There were moments when the new doctrine was a source of embarrassment. One morning, for example, a devil (duly constrained and in the presence of the Blessed Sacrament) remarked that M. de Laubardemont was a cuckold. The clerk conscientiously recorded the statement, and Laubardemont, who had not been present at the exorcism, signed the minute without reading it, and appended the usual postscript to the effect that, to the best of his knowledge, everything contained in the procès-verbal was true. When the matter came to light, there was much Rabelaisian laughter. It was annoying, of course, but of no serious consequence. Compromising documents could always be destroyed, stupid clerks dismissed and impertinent devils recalled to their duty by a good scolding or even a smacking. All in all, the advantages of the new doctrine far outweighed its drawbacks.

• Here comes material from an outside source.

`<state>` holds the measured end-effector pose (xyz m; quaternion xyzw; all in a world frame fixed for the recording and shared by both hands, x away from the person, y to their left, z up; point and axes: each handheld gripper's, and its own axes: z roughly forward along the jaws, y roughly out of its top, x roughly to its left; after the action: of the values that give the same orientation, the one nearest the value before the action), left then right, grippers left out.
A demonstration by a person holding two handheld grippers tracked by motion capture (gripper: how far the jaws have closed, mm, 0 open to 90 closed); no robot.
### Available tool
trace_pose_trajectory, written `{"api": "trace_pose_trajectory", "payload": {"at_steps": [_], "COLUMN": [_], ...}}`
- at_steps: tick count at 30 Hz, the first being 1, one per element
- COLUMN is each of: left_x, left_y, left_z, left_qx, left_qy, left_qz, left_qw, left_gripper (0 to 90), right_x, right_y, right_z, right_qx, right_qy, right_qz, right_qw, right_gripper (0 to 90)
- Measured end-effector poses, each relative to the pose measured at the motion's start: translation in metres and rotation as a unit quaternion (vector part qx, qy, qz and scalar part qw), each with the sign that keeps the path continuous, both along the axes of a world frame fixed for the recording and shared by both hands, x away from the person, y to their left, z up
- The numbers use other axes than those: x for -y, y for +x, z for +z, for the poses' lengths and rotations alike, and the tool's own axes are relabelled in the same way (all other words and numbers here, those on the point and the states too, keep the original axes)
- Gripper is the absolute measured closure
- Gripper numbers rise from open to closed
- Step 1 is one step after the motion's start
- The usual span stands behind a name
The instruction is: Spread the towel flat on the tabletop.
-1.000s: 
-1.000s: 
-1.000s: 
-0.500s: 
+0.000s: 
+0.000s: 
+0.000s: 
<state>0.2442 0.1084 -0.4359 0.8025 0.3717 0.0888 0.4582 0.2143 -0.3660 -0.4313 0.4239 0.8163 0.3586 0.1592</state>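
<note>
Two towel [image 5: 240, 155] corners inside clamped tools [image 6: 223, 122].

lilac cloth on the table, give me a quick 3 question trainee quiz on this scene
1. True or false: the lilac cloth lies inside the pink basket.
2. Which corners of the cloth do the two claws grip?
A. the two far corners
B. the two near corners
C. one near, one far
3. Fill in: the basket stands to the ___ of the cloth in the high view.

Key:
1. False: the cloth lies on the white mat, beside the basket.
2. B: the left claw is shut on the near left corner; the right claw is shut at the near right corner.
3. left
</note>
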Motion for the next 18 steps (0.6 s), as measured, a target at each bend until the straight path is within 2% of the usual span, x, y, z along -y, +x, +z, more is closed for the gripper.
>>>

One of these advantages, as Laubardemont was quick to realize, consisted in this: that it was now possible (through the mouth of a devil who had been duly constrained in the presence of the Sacrament) to flatter the Cardinal in an entirely new and supernatural manner. In the minutes of an exorcism of 20th May 1634, written entirely in Laubardemont’s hand, we read the following: “Question: ‘What do you say about the great Cardinal, the protector of France?’ The devil answered, swearing by the name of God, ‘He is the scourge of all my good friends.’ Question: ‘Who are your good friends?’ Answer: ‘The heretics.’ Question: ‘What are the other heroic aspects of his person?’ Answer: ‘His work for the relief of the people, the gift of government, which he has received from God, his desire to preserve peace in Christendom, the single-minded love he bears to the King’s person.’” It was a handsome tribute and, coming, as it did, direct from hell, it could be accepted as the simple truth. The nuns were far gone in hysteria, but never so far gone as to forget which side their bread was buttered. Throughout the possession, as Dr. Legué has pointed out,1 God, Christ and the Virgin were constantly blasphemed, but never Louis XIII and never, above all, His Eminence. The good sisters knew well enough that, against Heaven, they could let off steam with impunity. But if they were rude to the Cardinal . . . Well, see what was happening to M. Grandier.